## Assigned task:
Please output the listing exactly as it stands, but omit any images.

## Information shown:
○ ○ ○ ○ ○

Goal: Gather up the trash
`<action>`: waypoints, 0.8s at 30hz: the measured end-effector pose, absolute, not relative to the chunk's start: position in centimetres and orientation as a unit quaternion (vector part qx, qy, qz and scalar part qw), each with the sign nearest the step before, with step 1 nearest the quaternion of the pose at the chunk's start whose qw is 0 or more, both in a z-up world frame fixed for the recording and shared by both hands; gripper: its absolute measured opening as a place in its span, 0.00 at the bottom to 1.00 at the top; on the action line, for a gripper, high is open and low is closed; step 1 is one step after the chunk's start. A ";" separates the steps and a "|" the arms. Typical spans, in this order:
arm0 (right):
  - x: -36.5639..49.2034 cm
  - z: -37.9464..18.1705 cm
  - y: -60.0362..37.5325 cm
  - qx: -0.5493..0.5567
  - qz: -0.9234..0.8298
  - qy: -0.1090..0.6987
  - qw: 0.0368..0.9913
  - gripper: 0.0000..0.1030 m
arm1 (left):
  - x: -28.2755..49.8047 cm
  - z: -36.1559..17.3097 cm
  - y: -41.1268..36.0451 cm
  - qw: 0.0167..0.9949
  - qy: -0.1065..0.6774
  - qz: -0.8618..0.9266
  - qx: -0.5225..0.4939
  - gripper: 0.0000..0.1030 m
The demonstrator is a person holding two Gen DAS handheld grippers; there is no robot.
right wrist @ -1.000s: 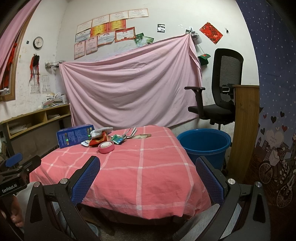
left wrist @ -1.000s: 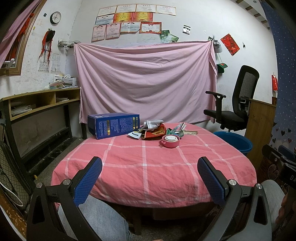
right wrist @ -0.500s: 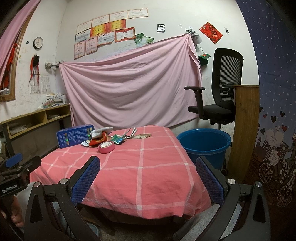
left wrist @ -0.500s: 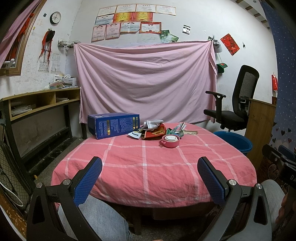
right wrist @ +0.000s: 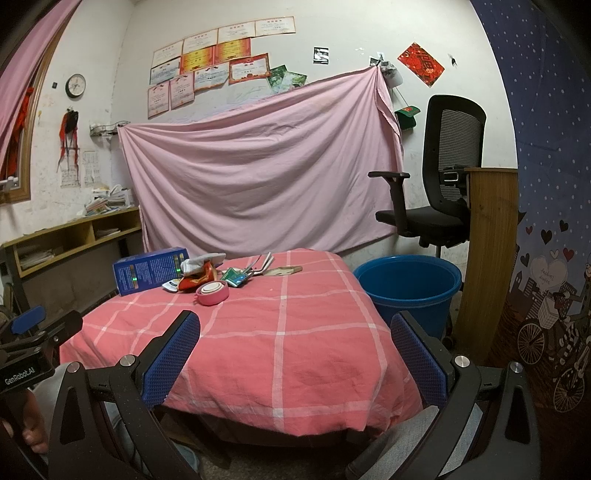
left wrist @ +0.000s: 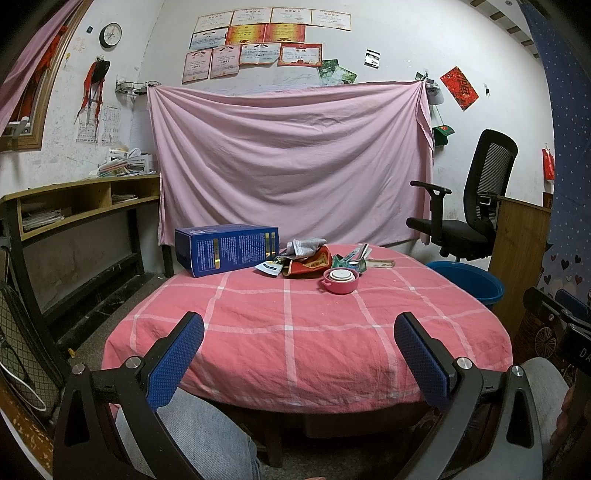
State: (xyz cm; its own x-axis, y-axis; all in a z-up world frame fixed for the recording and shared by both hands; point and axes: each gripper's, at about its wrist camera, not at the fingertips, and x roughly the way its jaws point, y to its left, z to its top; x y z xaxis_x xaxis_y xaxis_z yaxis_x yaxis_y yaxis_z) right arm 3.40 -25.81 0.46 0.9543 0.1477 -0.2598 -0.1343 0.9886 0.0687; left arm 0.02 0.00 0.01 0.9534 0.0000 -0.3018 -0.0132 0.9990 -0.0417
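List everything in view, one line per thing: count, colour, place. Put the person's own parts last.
table: one, pink checked cloth, centre
box: one, blue, far left of table
wrapper pile: several pieces, red, grey, green, far side beside box
bowl: one, pink, in front of pile
bucket: one, blue, floor right of table
office chair: one, black, behind bucket
sheet: one, pink, hung on back wall
clock: one, wall, upper left
left gripper: open, empty, near table edge
right gripper: open, empty, near table edge
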 end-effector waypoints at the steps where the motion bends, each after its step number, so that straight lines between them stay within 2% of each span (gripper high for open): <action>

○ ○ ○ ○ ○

## Reply:
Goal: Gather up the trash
`<action>`: waypoints, 0.8s at 30hz: the measured end-effector pose, absolute, not relative to the chunk's start: position in centimetres and orientation as a unit quaternion (vector part qx, qy, qz and scalar part qw), each with the sign nearest the step before, with step 1 nearest the quaternion of the pose at the chunk's start whose qw is 0 or more, both in a z-up world frame fixed for the recording and shared by both hands; gripper: its absolute measured opening as a place in its span, 0.00 at the bottom to 1.00 at the top; on the action line, for a gripper, high is open and low is closed; step 1 is one step after the chunk's start. A ";" separates the steps and a "|" the arms. Typical spans, in this order:
arm0 (right):
  - x: -36.5639..49.2034 cm
  - z: -37.9464..18.1705 cm
  - y: -60.0362..37.5325 cm
  - qx: -0.5493..0.5567
  - qz: -0.9234..0.8298
  - qy: -0.1090..0.6987
  - qw: 0.0368..0.9913
  - gripper: 0.0000..0.1030 m
arm1 (left):
  - x: -28.2755..49.8047 cm
  - z: -36.1559..17.3097 cm
  - y: -41.1268..36.0451 cm
  - qw: 0.0167..0.9949
  - qy: -0.1065..0.6774
  - qz: -0.8618..0.9266
  - qx: -0.5225..0.4939
  - gripper: 0.0000..0.1030 m
The demonstrator is a person holding two Gen DAS handheld grippers; there is no robot.
right wrist @ -1.000s: 
left wrist @ -1.000s: 
right wrist @ -0.500s: 
left wrist @ -0.500s: 
right wrist @ +0.000s: 
left wrist @ +0.000s: 
State: (xyz cm; its own x-axis, y-axis; all in a z-up world frame fixed for the recording and shared by both hands; point and axes: each gripper's, at about its wrist camera, not at the fingertips, and x roughly the way its jaws point, y to its left, z to its top; x y z xaxis_x xaxis_y xaxis_z yaxis_x yaxis_y yaxis_z) right arm 3.40 -25.81 0.46 0.9543 0.1477 -0.2598 -0.1343 0.9886 0.0687; left arm 0.02 0.00 0.01 0.9534 0.0000 -0.3018 -0.0132 0.9990 -0.0417
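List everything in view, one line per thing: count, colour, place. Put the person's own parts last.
table: one, pink checked cloth, centre
box: one, blue, far left of table
wrapper pile: several pieces, red, grey, green, far side beside box
bowl: one, pink, in front of pile
bucket: one, blue, floor right of table
office chair: one, black, behind bucket
sheet: one, pink, hung on back wall
clock: one, wall, upper left
left gripper: open, empty, near table edge
right gripper: open, empty, near table edge
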 end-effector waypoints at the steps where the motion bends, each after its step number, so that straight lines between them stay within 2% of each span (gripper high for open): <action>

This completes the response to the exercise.